Go through the records and report each line holding the string "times".

(Data excerpts)
********

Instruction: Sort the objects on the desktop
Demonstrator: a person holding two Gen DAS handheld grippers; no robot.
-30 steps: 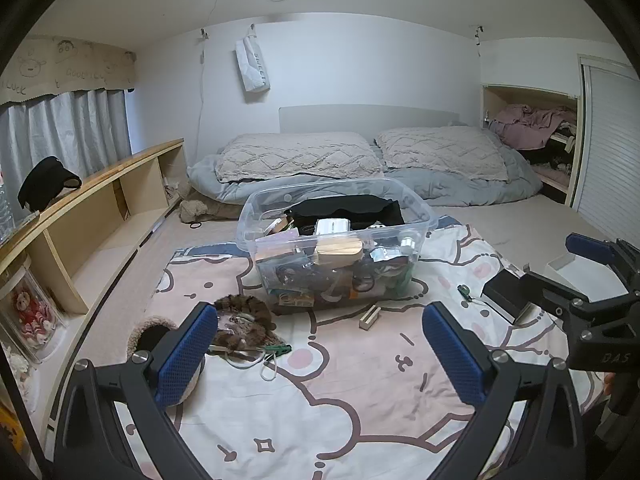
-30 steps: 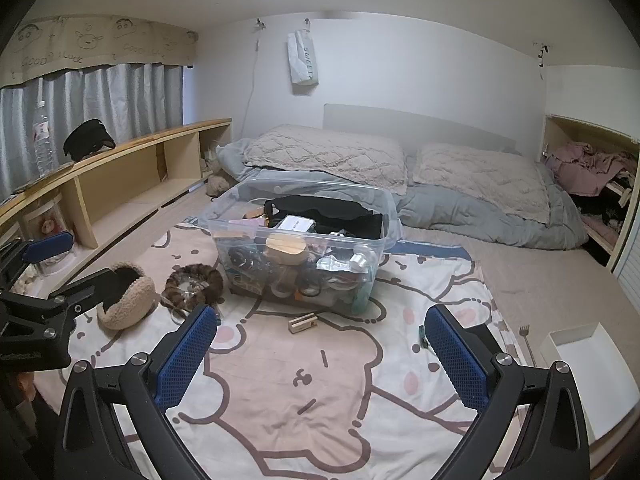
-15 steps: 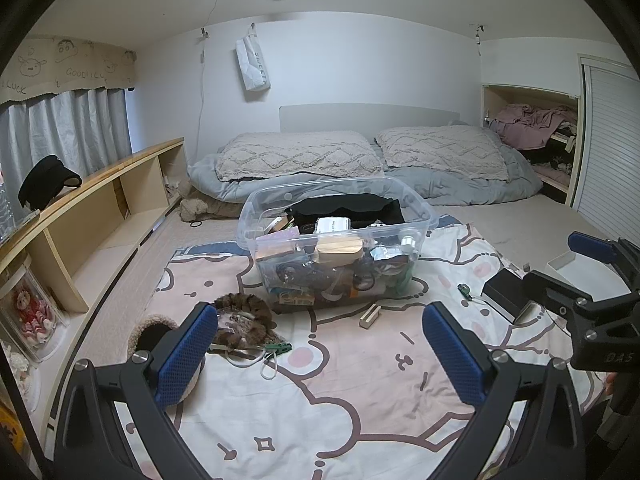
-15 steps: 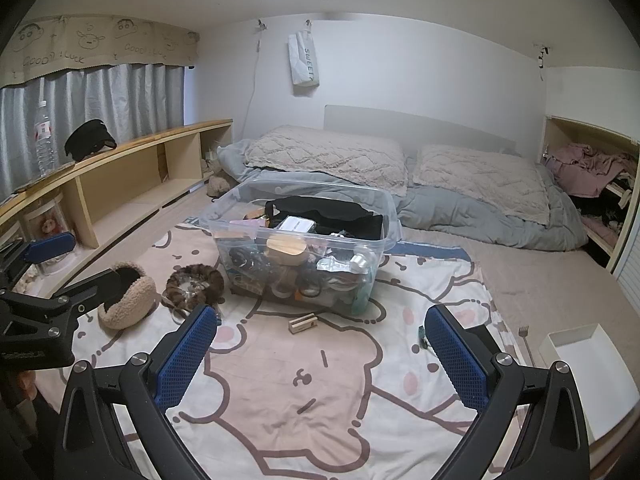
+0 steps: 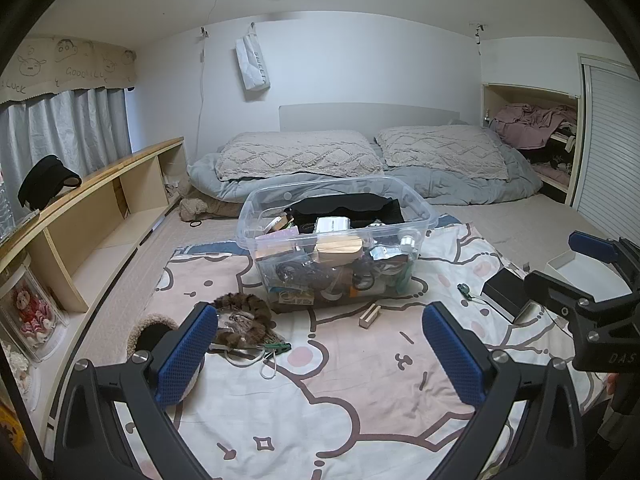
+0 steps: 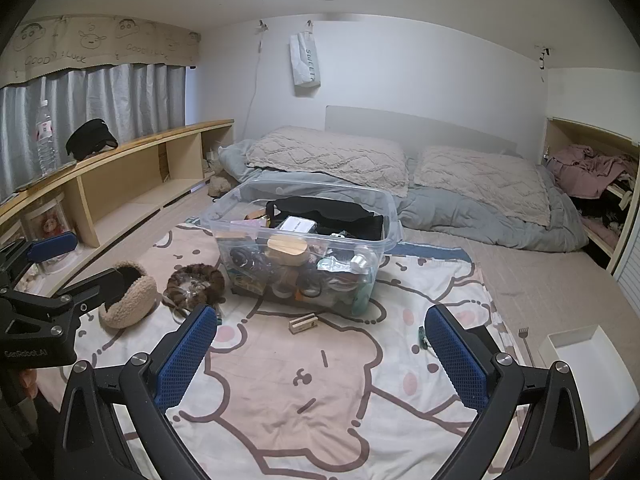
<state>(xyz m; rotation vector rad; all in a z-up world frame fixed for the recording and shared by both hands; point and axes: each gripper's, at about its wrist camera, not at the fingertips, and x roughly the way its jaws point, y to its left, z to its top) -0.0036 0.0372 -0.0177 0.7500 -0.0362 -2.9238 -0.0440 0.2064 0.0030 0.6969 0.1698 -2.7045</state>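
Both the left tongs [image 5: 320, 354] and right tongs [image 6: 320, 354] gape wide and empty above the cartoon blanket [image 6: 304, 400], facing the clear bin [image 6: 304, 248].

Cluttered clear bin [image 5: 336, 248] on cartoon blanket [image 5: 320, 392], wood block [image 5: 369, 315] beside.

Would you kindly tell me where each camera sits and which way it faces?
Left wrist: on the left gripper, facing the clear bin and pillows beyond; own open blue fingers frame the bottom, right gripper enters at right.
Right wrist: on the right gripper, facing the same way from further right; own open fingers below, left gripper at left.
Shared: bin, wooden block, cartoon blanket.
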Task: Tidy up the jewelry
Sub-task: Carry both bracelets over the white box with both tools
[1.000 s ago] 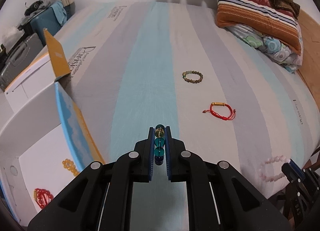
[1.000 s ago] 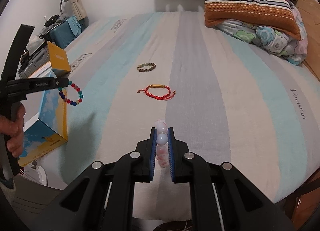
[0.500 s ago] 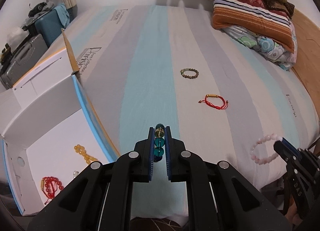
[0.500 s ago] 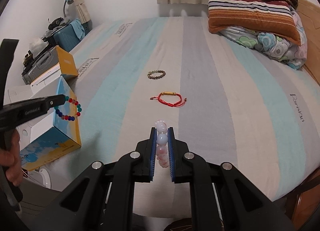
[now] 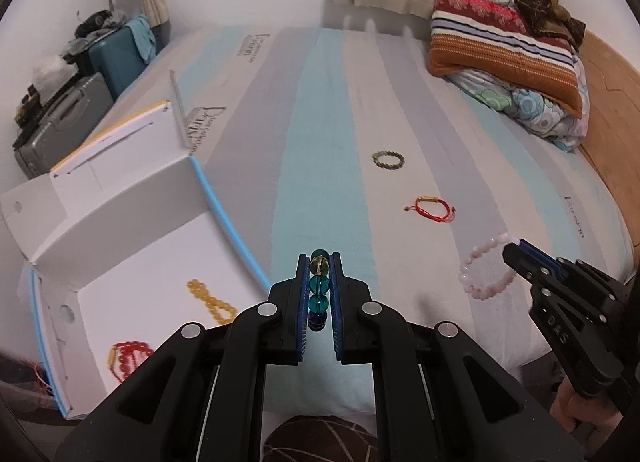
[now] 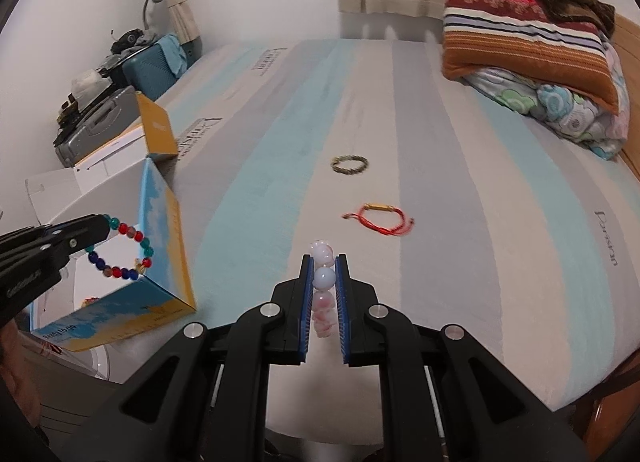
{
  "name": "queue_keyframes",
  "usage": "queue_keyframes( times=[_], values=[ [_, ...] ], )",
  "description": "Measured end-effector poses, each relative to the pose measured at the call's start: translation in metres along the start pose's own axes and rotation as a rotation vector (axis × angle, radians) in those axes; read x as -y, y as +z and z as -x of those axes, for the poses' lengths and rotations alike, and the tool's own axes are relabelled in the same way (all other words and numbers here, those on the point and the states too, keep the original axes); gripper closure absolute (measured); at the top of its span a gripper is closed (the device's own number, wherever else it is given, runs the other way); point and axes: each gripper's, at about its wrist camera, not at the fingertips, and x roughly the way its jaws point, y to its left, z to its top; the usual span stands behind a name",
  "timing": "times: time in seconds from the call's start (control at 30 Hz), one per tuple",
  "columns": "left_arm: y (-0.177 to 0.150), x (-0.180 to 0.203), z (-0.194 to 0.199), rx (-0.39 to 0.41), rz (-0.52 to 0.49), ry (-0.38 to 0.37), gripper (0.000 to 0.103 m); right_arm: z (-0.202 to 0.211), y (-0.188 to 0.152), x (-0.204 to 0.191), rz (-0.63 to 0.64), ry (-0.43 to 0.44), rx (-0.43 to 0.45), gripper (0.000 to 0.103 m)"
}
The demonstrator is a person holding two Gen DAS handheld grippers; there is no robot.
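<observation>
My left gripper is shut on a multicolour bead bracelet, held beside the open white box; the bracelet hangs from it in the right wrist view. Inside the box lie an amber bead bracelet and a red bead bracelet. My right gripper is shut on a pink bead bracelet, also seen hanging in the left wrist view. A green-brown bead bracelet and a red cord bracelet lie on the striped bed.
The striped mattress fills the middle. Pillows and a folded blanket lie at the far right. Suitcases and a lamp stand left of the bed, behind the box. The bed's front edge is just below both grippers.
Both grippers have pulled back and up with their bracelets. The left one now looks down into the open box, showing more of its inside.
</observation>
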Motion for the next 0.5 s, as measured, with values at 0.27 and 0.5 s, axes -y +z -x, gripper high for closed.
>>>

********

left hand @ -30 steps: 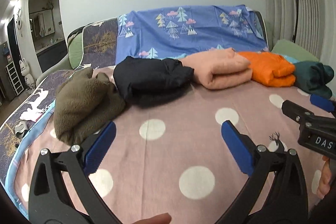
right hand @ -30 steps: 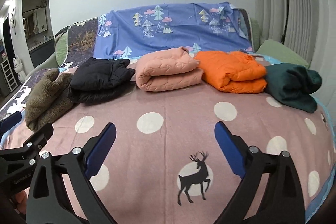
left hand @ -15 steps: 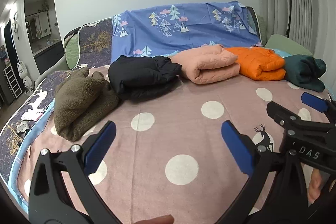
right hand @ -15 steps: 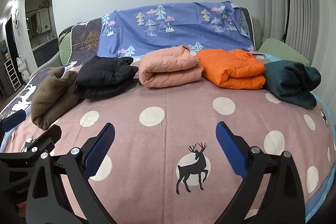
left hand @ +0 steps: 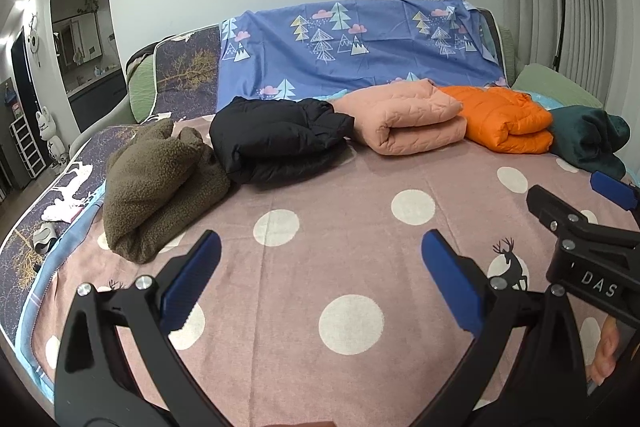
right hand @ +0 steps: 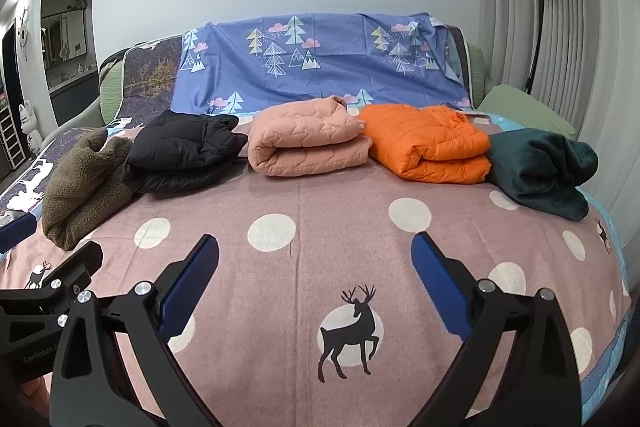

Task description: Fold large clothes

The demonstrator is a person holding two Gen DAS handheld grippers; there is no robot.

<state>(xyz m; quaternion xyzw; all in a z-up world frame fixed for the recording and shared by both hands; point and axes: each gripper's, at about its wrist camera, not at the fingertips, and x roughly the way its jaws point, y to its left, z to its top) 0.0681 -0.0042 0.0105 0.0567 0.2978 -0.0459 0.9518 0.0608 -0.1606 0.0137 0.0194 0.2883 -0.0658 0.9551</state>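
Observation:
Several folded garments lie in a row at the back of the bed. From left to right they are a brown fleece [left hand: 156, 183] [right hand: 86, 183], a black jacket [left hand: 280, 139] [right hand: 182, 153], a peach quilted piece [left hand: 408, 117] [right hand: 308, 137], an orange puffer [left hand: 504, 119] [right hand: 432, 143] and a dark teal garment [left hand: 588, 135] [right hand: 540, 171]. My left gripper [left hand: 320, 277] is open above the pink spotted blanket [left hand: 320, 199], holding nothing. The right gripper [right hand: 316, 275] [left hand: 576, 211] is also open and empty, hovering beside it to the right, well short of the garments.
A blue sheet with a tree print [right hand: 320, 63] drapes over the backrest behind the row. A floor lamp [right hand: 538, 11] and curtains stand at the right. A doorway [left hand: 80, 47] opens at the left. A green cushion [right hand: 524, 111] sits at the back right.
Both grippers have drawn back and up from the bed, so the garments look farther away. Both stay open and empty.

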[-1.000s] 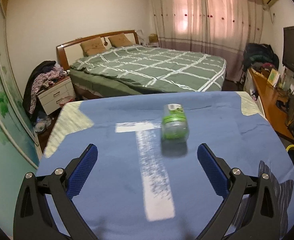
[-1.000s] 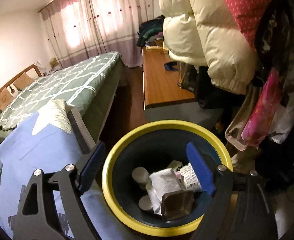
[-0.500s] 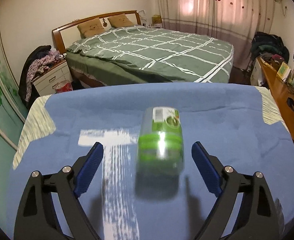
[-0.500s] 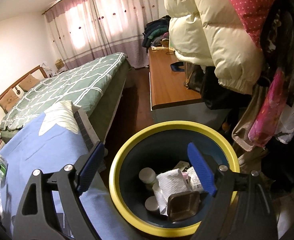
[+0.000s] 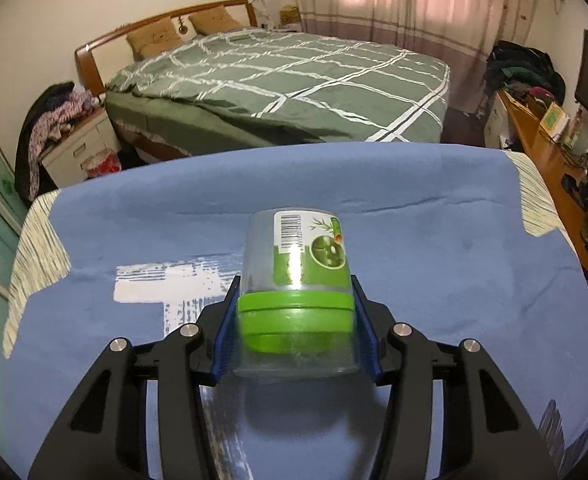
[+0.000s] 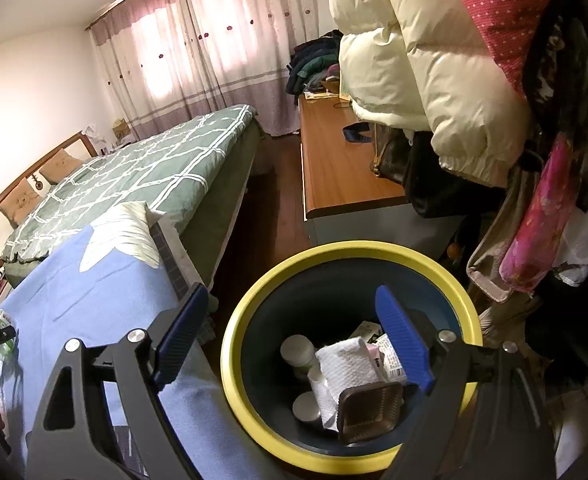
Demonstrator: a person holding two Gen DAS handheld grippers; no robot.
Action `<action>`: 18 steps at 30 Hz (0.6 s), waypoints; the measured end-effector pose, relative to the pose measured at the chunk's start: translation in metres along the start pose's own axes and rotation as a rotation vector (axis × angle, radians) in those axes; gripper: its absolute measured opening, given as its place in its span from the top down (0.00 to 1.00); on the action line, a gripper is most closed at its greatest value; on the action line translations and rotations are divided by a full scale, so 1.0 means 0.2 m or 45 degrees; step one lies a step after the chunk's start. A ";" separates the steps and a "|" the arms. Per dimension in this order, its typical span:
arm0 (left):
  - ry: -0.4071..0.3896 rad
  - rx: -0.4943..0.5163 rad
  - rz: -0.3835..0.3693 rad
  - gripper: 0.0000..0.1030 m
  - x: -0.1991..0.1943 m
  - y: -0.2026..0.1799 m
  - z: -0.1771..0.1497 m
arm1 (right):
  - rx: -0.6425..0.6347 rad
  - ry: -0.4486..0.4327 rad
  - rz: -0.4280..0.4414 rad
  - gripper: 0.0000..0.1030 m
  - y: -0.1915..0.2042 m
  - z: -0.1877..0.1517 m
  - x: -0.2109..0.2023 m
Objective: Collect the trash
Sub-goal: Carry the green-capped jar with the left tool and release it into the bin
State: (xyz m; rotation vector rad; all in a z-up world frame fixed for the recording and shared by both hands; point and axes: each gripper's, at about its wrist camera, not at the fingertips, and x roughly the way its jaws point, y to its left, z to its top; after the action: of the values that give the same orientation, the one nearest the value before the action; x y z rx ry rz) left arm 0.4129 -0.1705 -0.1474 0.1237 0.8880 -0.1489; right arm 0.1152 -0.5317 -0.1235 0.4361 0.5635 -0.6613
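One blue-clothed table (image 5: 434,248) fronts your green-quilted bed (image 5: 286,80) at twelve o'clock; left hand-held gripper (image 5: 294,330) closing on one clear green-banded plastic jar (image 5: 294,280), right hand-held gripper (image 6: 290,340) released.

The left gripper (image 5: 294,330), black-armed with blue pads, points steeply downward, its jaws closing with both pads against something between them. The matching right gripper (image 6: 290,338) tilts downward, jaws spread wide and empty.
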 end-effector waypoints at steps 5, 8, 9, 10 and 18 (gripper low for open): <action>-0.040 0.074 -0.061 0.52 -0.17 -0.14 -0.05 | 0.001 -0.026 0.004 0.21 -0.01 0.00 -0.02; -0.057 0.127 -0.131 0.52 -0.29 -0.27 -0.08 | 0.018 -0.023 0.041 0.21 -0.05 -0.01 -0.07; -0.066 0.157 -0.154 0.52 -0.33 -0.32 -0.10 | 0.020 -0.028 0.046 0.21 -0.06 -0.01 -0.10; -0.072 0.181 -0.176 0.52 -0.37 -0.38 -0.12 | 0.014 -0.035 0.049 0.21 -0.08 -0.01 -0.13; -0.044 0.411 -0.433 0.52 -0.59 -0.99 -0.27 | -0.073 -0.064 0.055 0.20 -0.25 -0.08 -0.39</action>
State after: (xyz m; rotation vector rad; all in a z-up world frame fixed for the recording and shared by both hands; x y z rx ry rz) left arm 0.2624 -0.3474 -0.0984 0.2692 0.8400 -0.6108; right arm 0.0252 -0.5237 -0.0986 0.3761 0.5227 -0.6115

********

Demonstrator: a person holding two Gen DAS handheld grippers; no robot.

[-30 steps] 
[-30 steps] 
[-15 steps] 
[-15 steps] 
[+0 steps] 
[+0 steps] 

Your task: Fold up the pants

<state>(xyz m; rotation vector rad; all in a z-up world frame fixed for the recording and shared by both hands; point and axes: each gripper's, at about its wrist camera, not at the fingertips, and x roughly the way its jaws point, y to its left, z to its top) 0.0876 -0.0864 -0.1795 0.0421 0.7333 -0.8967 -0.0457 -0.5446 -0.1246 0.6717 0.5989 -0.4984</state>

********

### YOUR SOLUTION
  "usage": "queue_keyframes( times=[_], values=[ [_, ...] ], )",
  "timing": "times: time in seconds from the call's start (control at 30 Hz), one per tuple",

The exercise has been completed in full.